### COLLECTED MATERIAL
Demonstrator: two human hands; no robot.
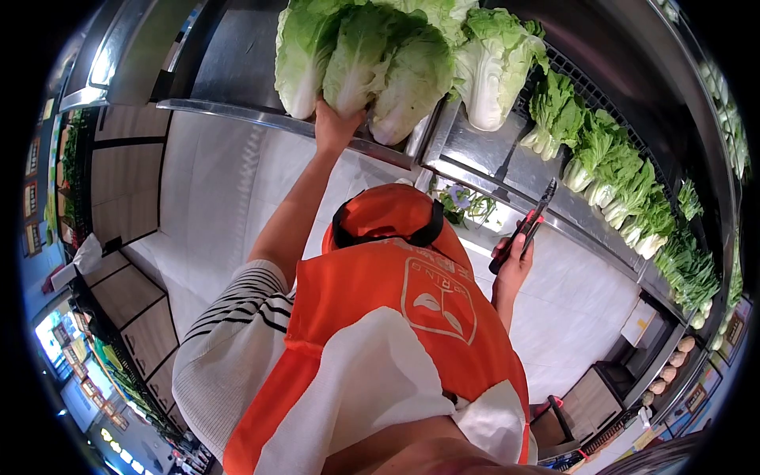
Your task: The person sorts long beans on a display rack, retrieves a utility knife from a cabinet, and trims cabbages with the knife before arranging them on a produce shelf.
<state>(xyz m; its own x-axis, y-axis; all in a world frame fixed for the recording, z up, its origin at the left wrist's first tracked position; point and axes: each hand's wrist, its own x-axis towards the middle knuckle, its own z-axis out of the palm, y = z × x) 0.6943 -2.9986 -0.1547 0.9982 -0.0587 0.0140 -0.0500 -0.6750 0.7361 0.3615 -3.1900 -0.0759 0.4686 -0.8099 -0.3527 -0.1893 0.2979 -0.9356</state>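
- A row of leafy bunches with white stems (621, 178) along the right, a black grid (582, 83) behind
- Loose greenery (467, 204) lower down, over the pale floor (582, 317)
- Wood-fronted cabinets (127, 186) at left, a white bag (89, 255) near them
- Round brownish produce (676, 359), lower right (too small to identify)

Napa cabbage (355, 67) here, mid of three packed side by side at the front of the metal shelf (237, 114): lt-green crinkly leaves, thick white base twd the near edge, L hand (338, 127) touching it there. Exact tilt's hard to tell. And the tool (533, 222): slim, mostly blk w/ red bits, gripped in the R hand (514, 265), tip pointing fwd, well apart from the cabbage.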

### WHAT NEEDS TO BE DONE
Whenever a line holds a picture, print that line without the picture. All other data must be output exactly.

### EXERCISE OUTPUT
Demonstrator: two human hands; no robot.
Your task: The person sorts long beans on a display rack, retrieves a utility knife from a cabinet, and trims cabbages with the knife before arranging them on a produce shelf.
<state>(xyz m; its own x-axis, y-axis; all in a world frame fixed for the recording, z up, its origin at the left wrist's first tracked position; point and axes: each hand's wrist, its own x-axis towards the middle knuckle, its own z-axis out of the palm, y = z × x) 0.6943 -2.9986 -0.1547 0.9982 -0.0587 0.0140 -0.0500 -0.6750 0.7361 0.3615 -3.1900 -0.0759 0.4686 -0.8099 -0.3527 -0.1893 0.2979 -0.9356</state>
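- A row of leafy bunches with white stems (621, 178) along the right, a black grid (582, 83) behind
- Loose greenery (467, 204) lower down, over the pale floor (582, 317)
- Wood-fronted cabinets (127, 186) at left, a white bag (89, 255) near them
- Round brownish produce (676, 359), lower right (too small to identify)

Napa cabbage (355, 67) here, mid of three packed side by side at the front of the metal shelf (237, 114): lt-green crinkly leaves, thick white base twd the near edge, L hand (338, 127) touching it there. Exact tilt's hard to tell. And the tool (533, 222): slim, mostly blk w/ red bits, gripped in the R hand (514, 265), tip pointing fwd, well apart from the cabbage.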

That finishes the output.